Records drawn from a dataset:
▬▬▬▬▬▬
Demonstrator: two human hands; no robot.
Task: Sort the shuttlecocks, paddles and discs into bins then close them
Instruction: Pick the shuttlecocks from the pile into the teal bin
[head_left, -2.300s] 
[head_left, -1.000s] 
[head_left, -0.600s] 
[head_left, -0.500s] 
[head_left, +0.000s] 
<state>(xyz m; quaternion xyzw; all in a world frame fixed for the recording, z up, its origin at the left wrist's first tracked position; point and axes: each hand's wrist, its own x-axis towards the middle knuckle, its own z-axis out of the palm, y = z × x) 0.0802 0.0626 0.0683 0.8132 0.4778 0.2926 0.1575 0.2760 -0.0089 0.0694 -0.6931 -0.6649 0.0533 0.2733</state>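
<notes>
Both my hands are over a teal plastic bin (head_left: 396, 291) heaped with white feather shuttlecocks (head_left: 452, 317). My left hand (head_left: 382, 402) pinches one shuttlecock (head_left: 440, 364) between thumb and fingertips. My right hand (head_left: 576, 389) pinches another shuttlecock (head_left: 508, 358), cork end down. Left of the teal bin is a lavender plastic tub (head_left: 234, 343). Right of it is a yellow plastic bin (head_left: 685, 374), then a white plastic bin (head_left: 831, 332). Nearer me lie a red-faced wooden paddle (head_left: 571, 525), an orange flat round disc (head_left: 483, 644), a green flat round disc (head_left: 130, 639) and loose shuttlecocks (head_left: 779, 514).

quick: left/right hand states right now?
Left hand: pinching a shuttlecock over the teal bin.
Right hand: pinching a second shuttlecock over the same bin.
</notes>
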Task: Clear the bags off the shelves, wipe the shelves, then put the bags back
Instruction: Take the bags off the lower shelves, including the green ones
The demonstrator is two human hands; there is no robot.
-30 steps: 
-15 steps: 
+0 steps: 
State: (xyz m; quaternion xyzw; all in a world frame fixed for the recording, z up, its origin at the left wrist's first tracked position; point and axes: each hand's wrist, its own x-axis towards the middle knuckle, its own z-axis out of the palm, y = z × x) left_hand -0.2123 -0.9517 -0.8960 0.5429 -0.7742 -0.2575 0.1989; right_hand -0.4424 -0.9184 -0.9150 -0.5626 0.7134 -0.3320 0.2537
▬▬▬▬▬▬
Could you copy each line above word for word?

Solved problem
Demonstrator: two human hands; no robot.
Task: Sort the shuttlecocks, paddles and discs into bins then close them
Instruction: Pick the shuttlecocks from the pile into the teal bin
[head_left, -2.300s] 
[head_left, -1.000s] 
[head_left, -0.600s] 
[head_left, -0.500s] 
[head_left, +0.000s] 
<state>(xyz m; quaternion xyzw; all in a world frame fixed for the recording, z up, its origin at the left wrist's first tracked position; point and axes: each hand's wrist, its own x-axis towards the middle knuckle, its own z-axis out of the palm, y = z × x) 0.0802 0.0626 0.0683 0.8132 0.4778 0.2926 0.1575 0.2760 -0.0089 0.0694 -0.6931 -0.6649 0.0533 0.2733</state>
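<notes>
Both my hands are over a teal plastic bin (head_left: 396, 291) heaped with white feather shuttlecocks (head_left: 452, 317). My left hand (head_left: 382, 402) pinches one shuttlecock (head_left: 440, 364) between thumb and fingertips. My right hand (head_left: 576, 389) pinches another shuttlecock (head_left: 508, 358), cork end down. Left of the teal bin is a lavender plastic tub (head_left: 234, 343). Right of it is a yellow plastic bin (head_left: 685, 374), then a white plastic bin (head_left: 831, 332). Nearer me lie a red-faced wooden paddle (head_left: 571, 525), an orange flat round disc (head_left: 483, 644), a green flat round disc (head_left: 130, 639) and loose shuttlecocks (head_left: 779, 514).

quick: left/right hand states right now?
Left hand: pinching a shuttlecock over the teal bin.
Right hand: pinching a second shuttlecock over the same bin.
</notes>
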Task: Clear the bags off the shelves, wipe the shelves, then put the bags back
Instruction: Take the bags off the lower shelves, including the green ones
The demonstrator is two human hands; there is no robot.
-30 steps: 
-15 steps: 
+0 steps: 
State: (xyz m; quaternion xyzw; all in a world frame fixed for the recording, z up, its origin at the left wrist's first tracked position; point and axes: each hand's wrist, its own x-axis towards the middle knuckle, its own z-axis out of the palm, y = z × x) left_hand -0.2123 -0.9517 -0.8960 0.5429 -0.7742 -0.2575 0.1989; right_hand -0.4424 -0.9184 -0.9150 -0.5626 0.7134 -0.3320 0.2537

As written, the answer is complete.